Das alles fiel mir ein, als ich jetzt Burkhart Kroebers Neu-Übersetzung des klassischen italienischen Romans "I Promessi Sposi" von Alessandro Manzoni las. In früheren Übersetzungen hieß er "Die Verlobten" (was auf italienisch "I Fidanzati" geheißen hätte). Aber warum klang es auch im Text ganz anders als gewohnt? Kroeber verrät es selber in einer Anmerkung. Er hat (fast) immer an Stelle des "voi", das in dem Mailänder Roman aus dem 17. Jahrhundert stand, nicht "Sie" (wie die früheren Übersetzer), sondern dem Sprachgebrauch der damaligen Zeit entsprechend "Ihr" geschrieben. Wie stark ein Personalpronomen den Ton eines ganzen Romans zu ändern vermag, lehrt die Lektüre dieses Buches.

Wer nun voreilig glaubt, die Zahl der möglichen Anreden lasse Schlüsse zu auf den Stand der Demokratie, der wundert sich vielleicht ein bisschen über das superdemokratische Italien. Vielleicht war es das. Ich weiß es nicht. Ich weiß nur, dass der Superlativ von "demokratisch" Unsinn ist.

Wer die "Volkssprache" aus ideologischen Gründen auf eine einzige Anredeform reduzieren will, reitet auf dem falschen Pferd. Das Genossen-Du in der DDR war völlig undemokratisch. Auch die westdeutschen 68er hatten sich ungern nachsagen lassen, sie erstrebten mit dem "Du" Demokratie und Liberalität. Liberale würden sagen: Lass doch jede jeden anreden, wie sie will.

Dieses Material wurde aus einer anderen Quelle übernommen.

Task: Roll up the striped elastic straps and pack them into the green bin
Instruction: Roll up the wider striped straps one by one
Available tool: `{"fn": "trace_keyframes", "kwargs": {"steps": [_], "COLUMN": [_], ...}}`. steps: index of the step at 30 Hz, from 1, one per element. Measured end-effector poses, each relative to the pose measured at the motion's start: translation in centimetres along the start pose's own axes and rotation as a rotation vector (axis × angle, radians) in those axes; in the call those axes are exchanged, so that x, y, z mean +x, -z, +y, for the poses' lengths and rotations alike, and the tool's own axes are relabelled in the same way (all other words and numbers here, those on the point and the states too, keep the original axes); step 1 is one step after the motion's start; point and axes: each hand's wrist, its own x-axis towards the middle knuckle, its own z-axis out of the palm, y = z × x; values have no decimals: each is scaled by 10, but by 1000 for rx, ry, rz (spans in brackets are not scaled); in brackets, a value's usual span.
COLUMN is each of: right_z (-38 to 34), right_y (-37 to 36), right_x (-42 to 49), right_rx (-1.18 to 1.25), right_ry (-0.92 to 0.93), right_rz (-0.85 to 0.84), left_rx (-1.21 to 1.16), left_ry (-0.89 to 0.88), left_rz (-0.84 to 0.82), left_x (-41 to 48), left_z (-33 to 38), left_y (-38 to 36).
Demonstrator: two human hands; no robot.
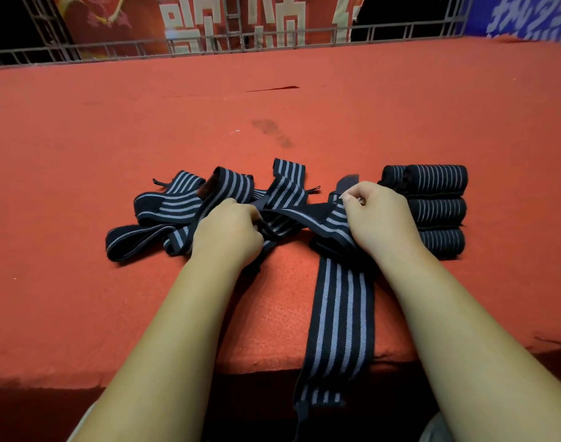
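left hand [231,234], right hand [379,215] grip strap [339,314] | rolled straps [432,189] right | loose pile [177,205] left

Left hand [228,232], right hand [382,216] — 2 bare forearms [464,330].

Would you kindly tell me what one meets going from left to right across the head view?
Loose straps → left hand → right hand → rolled straps.
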Motion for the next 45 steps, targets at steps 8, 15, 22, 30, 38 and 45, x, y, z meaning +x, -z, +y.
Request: {"fn": "trace_keyframes", "kwargs": {"steps": [8,15,22,30,38,45], "right_z": [-12,-27,-30,-23,-24,-32], "right_y": [-7,-24,-23,-31,-46,-51], "right_x": [-6,-10,-9,-4,1,0], "right_rx": [-212,-368,-360,-262,-195,-188], "right_ry": [154,261,223,290,406,368], "right_rz": [-107,-225,-400,-353,-369,-385], "left_rx": [-63,-89,-453,-613,-599,-567], "left_ry": [92,95,123,69,7,-77], "left_rz": [-24,-16,28,-3,-39,-44], "left_x": [5,14,15,7,3,0], "left_z": [-1,-7,-12,-15,-17,-18], "left_y": [8,8,17,24,28,30]}}
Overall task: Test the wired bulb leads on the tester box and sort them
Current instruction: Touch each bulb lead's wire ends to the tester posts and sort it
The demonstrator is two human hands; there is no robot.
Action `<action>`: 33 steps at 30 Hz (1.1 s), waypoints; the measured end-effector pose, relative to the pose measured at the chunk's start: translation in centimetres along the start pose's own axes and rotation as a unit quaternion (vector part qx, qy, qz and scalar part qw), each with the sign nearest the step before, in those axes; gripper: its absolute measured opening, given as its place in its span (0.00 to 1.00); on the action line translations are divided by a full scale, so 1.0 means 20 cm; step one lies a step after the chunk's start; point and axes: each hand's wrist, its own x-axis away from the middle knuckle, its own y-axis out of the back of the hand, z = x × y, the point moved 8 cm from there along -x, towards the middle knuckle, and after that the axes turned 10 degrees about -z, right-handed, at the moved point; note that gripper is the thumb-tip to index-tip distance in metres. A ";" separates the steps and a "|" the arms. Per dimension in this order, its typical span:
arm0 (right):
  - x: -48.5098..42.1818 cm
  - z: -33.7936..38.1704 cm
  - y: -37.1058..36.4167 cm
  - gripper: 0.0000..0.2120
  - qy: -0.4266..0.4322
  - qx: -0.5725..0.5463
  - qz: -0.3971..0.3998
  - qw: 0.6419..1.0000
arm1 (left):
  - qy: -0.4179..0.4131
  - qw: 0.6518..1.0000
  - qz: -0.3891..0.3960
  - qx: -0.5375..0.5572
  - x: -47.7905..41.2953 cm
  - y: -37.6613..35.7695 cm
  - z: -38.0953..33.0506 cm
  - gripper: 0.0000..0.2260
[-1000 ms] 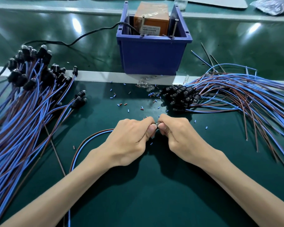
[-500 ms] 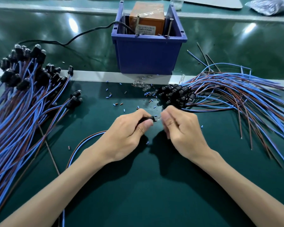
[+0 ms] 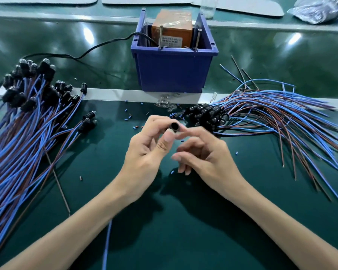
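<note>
You are working on a dark green bench (image 3: 183, 221), glossy enough to throw back the ceiling lights, with a pale strip (image 3: 113, 94) running across it beyond your hands. Your left hand (image 3: 144, 152) pinches a black bulb socket (image 3: 174, 126) between thumb and fingertips, its open end turned up towards you. A blue wire (image 3: 106, 244) trails down under that forearm. Your right hand (image 3: 209, 156) sits just beside it, fingers loosely curled with nothing visible in them and the forefinger reaching towards the socket. Whether it touches cannot be told.

Straight beyond your hands stands a blue bin (image 3: 174, 73) holding an orange tester box (image 3: 172, 26). Two long screws (image 3: 161, 36) stand upright at the bin's near rim, and a black cable (image 3: 98, 47) runs out over its left wall. The box carries a white label (image 3: 171, 42), with print too small to read.

A heap of blue and brown leads (image 3: 23, 133) lies left of your left hand, and another heap (image 3: 271, 114) fans out right of your right hand. Loose glass bulbs (image 3: 165, 103) and insulation scraps (image 3: 129, 115) lie between your hands and the bin.
</note>
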 end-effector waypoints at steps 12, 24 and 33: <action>0.12 0.16 -0.03 0.06 0.234 0.184 -0.102 0.949 | -0.025 0.999 -0.009 -0.029 0.12 -0.10 -0.04 0.07; 0.18 0.20 0.01 0.08 0.266 0.211 -0.144 0.929 | -0.042 0.994 -0.053 0.088 0.16 -0.14 -0.04 0.08; 0.15 0.17 -0.05 0.10 0.225 0.206 -0.098 0.947 | 0.029 0.990 -0.096 0.102 0.15 -0.10 0.03 0.08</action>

Sind denn die Menschen in Großbritannien und in den USA alle Proletarier? Es sind die einzigen Sprachgemeinschaften, die mit der einen Anrede "you" auskommen. Gibt es Tricks, mit denen die Sprache beim Herstellen einer sozialen Ordnung überlistet wird? Geld? Titel? Visitenkarten? Autos? Es ist alles schon versucht worden und wird noch heute versucht. Nicht sehr erfolgreich. Wetten? Ich setze auf die Sprache.